J-PIPB2022の結果です。今回の正解診断一致率は、症例16を除いて非常に良いものでした。症例16では、組織学的には迷いながらも記載された免疫染色の結果で助けられた方も多かったかもしれません。的を得た免疫染色の利用は身を助けるものと言えます。日常業務では、無駄を省き、効率よく最小必要限度の免疫染色を使用したいものです。

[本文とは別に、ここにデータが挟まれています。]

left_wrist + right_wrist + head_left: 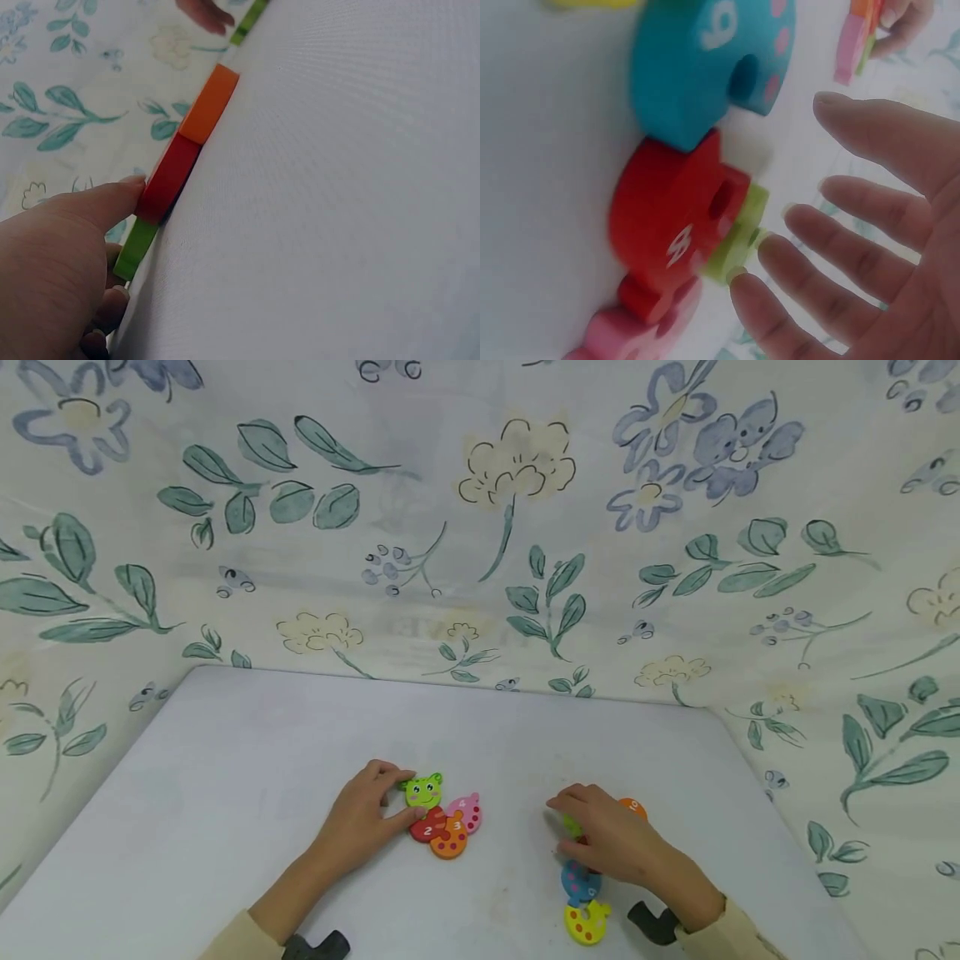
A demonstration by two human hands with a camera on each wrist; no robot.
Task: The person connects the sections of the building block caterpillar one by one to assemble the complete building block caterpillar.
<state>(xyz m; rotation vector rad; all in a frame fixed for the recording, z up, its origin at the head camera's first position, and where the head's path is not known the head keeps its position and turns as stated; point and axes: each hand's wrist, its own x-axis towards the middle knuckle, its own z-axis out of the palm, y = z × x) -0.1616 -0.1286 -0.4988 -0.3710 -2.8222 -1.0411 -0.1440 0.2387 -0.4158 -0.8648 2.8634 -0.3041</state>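
Observation:
In the head view my left hand (367,814) pinches a green puzzle piece with a smiling face (423,791) between thumb and fingers. The thumb rests by the red piece numbered 2 (427,827), joined to it. An orange piece numbered 3 (449,837) and a pink piece (469,814) continue this caterpillar chain. My right hand (611,835) hovers over loose pieces, its fingers extended and apart in the right wrist view. Near it lie a red piece numbered 8 (667,217), a light green piece (739,240) and a blue piece (701,67).
A yellow piece (587,922) lies in front of the blue one, and an orange piece (633,809) shows behind the right hand. A pink piece (641,330) sits beside the red 8. The white tabletop (300,718) meets a flowered cloth (420,527) at the back.

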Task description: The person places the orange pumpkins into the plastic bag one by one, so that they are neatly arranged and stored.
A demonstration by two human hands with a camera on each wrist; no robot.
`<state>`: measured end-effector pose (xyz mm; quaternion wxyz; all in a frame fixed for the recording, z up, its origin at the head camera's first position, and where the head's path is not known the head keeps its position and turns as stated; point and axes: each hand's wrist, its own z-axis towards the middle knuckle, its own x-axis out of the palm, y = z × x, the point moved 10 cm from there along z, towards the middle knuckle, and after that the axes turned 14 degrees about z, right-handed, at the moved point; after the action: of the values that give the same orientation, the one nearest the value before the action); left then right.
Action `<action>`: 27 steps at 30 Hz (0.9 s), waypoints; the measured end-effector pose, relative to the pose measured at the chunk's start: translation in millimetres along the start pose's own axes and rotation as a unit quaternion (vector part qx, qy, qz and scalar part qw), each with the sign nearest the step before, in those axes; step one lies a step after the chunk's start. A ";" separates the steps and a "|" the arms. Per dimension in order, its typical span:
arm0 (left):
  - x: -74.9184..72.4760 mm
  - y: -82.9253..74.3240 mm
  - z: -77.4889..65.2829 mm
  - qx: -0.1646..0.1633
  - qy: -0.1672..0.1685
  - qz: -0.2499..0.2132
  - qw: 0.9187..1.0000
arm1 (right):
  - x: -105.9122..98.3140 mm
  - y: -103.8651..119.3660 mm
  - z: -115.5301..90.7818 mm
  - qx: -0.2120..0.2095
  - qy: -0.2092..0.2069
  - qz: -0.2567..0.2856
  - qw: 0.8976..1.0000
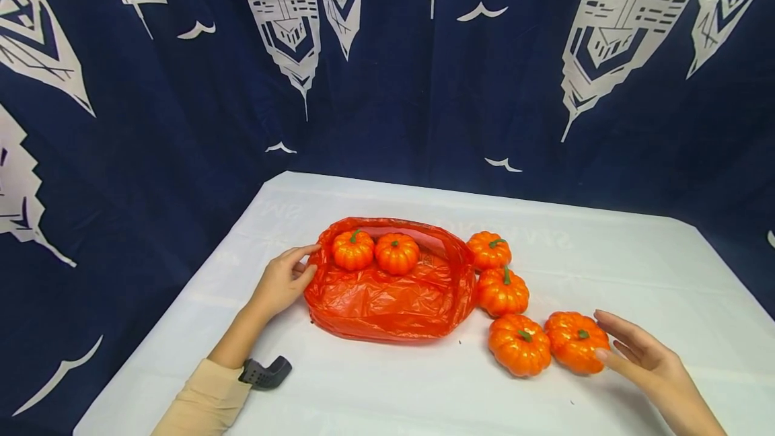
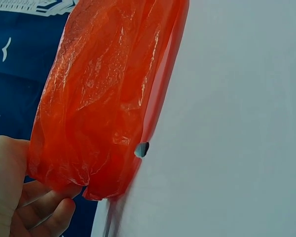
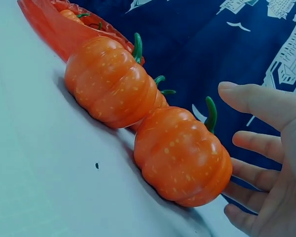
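A red plastic bag (image 1: 387, 315) lies with its mouth open upward, left of the table's middle. Two small orange pumpkins, one on the left (image 1: 352, 249) and one beside it (image 1: 397, 253), sit inside. My left hand (image 1: 281, 284) holds the bag's left edge; in the left wrist view its fingers (image 2: 54, 217) curl at the bag's (image 2: 93, 98) end. On the right, my right hand (image 1: 648, 358) is spread beside the nearest pumpkin (image 1: 575, 342), fingertips right at its side. The right wrist view shows that pumpkin (image 3: 182, 155) in front of the parted thumb and fingers.
Three more pumpkins run from the bag's right side toward the front: a far one (image 1: 488, 250), a middle one (image 1: 504, 292) and a near one (image 1: 519, 344). A white cloth (image 1: 375, 389) covers the table. Behind hangs a dark blue curtain (image 1: 424, 106) with white prints.
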<state>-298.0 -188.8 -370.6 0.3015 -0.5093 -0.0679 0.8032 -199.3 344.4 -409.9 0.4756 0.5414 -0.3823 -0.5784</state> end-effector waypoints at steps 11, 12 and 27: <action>0.6 -0.3 0.7 -0.005 0.004 -0.003 1.000 | 7.0 -32.2 2.3 0.135 0.008 -0.029 0.990; 0.5 -0.3 0.7 -0.005 0.004 -0.004 1.000 | 7.7 -32.9 2.0 0.138 0.009 -0.033 0.990; 0.7 -0.3 0.4 -0.011 0.009 0.000 1.000 | 9.2 -34.8 1.4 0.134 -0.005 -0.020 0.991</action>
<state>-298.5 -188.0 -370.8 0.2962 -0.5196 -0.0738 0.7980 -205.1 344.3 -445.4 0.3853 0.6050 -0.4472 -0.5343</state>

いつもの繰り返しになりますが、生涯教育では、よく経験する疾患を見誤らないこと、稀な疾患を理解しておくこと、そして提示された疾患に対して既知の情報を復習するとともに、最新の知見を勉強することが大切です。学会などで行う症例検討会では、得てして稀な症例や引っかけ症例が多く提示される傾向があり、つい“当てもの”的になってしまいがちですが、このような態度は、生涯教育にあっては危険な面を含んでいるとも言えます。虚心坦懐に標本をみ、考え、診断すること、解答を得た後には復習し新知見の獲得に励む態度が必要です。